*** Opening of Data excerpts ***

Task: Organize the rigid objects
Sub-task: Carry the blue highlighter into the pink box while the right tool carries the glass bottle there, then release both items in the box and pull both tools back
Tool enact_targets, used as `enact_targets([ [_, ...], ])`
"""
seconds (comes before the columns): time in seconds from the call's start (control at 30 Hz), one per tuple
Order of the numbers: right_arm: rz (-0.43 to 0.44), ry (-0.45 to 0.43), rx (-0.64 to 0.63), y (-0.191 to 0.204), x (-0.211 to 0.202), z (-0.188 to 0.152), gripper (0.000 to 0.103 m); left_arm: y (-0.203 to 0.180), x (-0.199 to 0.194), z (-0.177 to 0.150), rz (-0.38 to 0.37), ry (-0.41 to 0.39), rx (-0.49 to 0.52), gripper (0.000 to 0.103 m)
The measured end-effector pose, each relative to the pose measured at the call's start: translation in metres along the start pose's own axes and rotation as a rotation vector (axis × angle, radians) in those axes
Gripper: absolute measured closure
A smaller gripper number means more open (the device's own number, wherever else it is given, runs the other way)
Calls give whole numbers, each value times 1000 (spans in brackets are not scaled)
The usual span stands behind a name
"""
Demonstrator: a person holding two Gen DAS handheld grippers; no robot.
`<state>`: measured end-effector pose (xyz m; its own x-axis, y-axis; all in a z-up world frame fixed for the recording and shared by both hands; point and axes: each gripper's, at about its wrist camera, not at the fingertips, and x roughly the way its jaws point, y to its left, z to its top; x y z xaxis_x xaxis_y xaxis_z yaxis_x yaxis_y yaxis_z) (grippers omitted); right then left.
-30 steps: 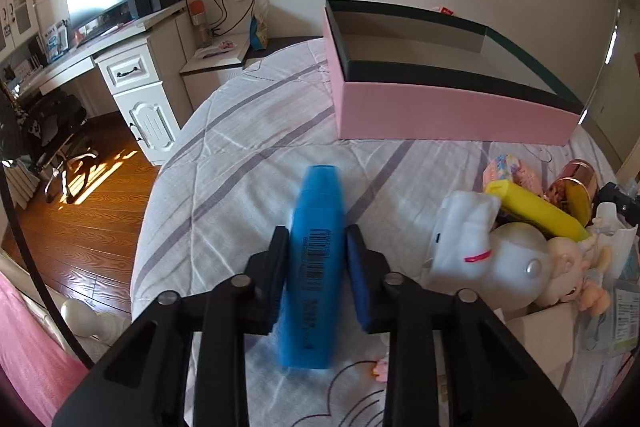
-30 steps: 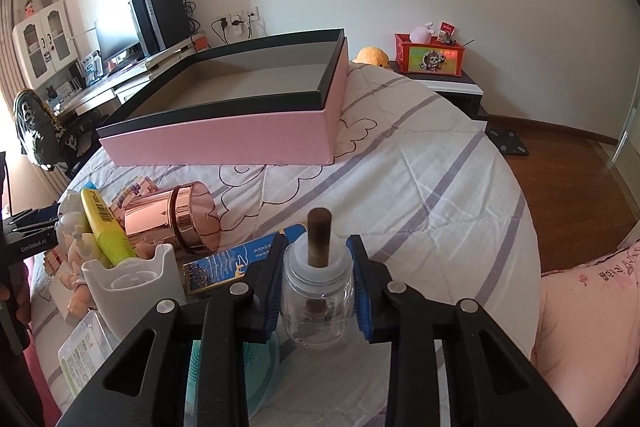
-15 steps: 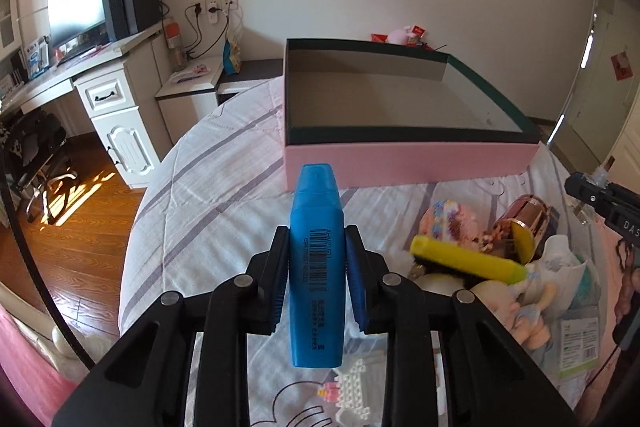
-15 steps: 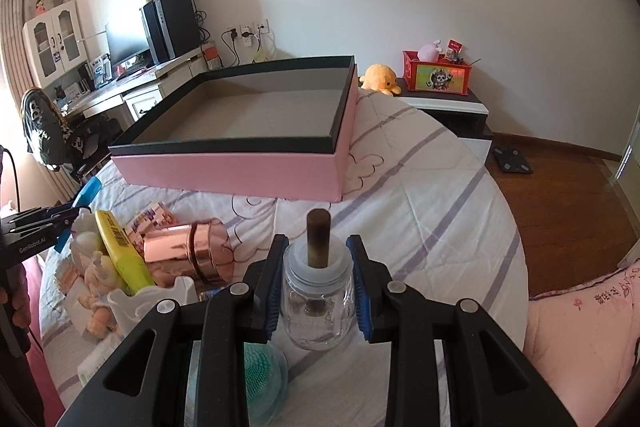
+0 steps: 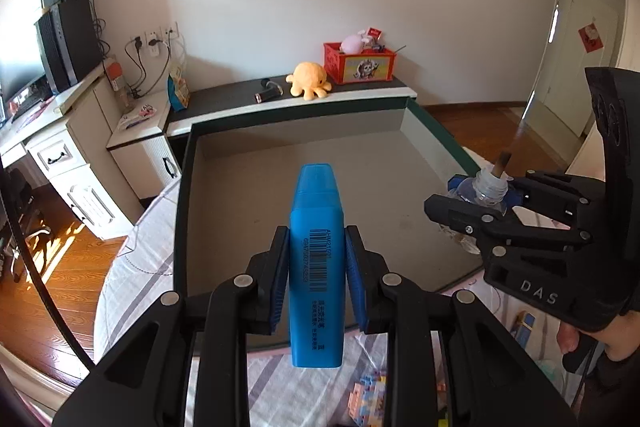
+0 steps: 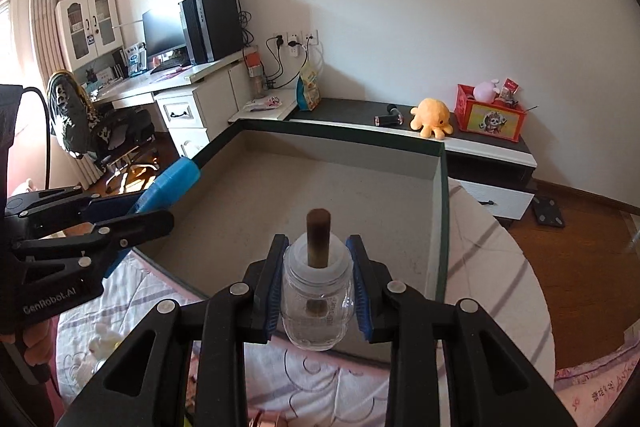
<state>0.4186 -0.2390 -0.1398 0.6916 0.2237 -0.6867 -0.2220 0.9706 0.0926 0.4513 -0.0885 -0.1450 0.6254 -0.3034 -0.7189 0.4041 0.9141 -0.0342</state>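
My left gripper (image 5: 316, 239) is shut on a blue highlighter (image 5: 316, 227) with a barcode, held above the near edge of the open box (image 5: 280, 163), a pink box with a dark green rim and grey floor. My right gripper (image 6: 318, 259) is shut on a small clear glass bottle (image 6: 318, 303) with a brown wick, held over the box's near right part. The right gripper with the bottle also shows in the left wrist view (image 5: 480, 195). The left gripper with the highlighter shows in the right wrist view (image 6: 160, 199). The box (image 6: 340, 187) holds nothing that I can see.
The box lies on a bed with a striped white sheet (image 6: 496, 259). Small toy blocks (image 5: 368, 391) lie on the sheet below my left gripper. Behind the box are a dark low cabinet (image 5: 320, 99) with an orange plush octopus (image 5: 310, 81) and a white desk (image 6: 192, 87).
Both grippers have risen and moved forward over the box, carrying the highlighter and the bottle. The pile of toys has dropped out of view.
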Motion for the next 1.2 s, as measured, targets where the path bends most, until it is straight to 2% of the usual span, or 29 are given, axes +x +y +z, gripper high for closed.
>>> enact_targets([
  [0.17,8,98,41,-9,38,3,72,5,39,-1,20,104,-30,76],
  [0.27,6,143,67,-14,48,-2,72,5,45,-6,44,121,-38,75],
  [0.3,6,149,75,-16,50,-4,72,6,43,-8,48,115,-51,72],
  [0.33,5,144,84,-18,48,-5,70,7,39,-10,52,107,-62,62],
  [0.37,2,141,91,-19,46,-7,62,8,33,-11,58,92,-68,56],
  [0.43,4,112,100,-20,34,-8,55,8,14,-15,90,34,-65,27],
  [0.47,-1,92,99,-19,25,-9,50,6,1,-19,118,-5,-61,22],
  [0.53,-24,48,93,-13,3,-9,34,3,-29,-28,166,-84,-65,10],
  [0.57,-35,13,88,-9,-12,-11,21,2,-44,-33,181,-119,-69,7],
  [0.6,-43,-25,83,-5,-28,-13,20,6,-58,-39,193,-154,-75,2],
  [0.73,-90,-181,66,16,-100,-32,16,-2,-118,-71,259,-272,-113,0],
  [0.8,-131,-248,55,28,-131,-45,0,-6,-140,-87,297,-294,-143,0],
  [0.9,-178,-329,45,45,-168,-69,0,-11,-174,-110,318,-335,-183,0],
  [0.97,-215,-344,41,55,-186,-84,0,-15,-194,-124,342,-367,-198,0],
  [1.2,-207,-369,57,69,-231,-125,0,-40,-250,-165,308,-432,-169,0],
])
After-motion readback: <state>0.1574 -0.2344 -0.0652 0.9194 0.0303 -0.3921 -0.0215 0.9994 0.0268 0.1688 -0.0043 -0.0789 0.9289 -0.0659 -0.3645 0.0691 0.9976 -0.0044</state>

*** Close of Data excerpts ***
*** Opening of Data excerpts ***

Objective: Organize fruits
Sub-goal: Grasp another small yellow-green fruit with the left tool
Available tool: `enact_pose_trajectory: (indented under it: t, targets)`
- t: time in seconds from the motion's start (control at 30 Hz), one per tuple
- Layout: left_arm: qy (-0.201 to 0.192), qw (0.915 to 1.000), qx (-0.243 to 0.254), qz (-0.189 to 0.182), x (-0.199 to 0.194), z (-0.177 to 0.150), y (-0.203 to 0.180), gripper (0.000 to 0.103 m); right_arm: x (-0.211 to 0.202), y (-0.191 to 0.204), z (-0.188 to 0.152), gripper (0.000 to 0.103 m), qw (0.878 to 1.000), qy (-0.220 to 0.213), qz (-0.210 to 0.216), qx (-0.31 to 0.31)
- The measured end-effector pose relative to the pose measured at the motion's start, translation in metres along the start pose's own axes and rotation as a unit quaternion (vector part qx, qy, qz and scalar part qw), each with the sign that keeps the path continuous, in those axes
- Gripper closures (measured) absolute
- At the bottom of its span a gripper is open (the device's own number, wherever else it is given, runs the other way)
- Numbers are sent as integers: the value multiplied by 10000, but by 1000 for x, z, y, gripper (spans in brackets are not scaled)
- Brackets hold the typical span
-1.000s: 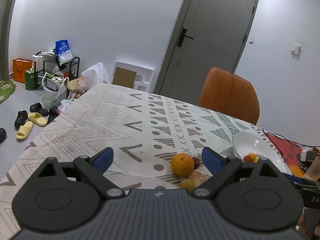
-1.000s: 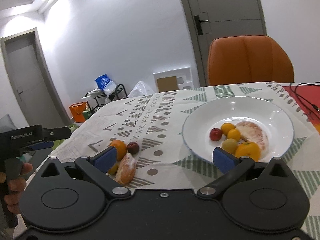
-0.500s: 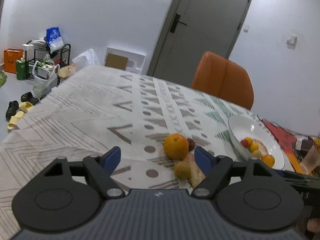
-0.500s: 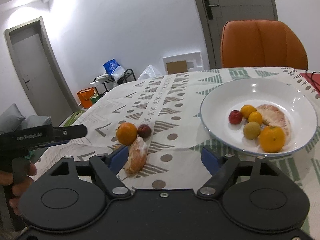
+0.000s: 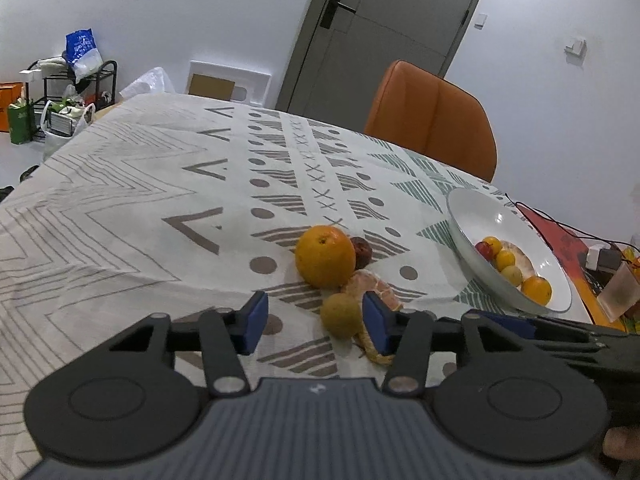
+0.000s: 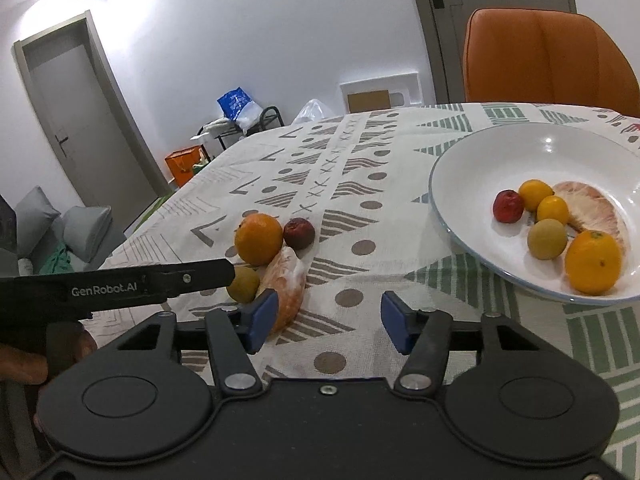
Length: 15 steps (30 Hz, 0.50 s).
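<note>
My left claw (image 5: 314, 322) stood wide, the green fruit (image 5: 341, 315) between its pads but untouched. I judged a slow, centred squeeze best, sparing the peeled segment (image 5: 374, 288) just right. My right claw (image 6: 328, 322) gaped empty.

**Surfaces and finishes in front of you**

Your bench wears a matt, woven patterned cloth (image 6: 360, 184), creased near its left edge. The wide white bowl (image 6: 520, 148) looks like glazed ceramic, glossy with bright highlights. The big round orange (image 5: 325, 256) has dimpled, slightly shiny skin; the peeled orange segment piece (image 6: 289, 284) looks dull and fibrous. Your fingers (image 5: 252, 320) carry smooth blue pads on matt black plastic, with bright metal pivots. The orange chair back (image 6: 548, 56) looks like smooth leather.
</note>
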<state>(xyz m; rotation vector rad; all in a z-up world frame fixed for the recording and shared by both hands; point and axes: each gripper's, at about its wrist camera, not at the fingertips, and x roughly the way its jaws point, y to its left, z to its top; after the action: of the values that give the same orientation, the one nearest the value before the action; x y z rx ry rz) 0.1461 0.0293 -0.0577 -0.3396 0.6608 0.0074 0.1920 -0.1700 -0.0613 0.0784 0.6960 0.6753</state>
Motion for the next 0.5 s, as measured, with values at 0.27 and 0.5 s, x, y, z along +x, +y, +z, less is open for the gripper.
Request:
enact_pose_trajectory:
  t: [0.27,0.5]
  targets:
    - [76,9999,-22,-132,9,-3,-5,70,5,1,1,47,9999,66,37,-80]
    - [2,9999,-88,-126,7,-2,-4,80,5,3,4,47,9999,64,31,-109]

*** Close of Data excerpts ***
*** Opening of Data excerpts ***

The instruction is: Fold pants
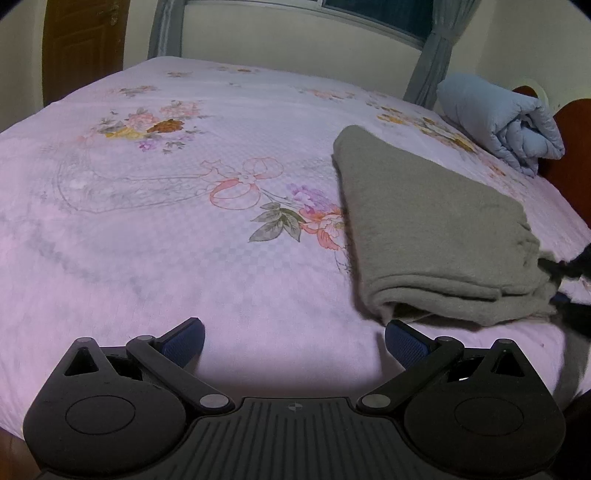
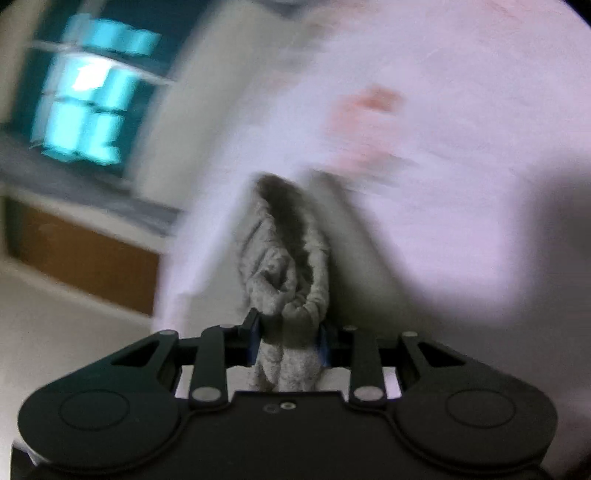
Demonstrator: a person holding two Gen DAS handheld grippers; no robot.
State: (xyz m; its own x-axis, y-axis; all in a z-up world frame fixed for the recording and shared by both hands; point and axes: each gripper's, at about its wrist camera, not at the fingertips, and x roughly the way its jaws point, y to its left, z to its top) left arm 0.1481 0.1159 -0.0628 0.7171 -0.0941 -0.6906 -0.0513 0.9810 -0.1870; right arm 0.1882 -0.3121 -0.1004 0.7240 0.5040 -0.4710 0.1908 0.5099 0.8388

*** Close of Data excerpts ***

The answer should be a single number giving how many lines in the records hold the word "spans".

2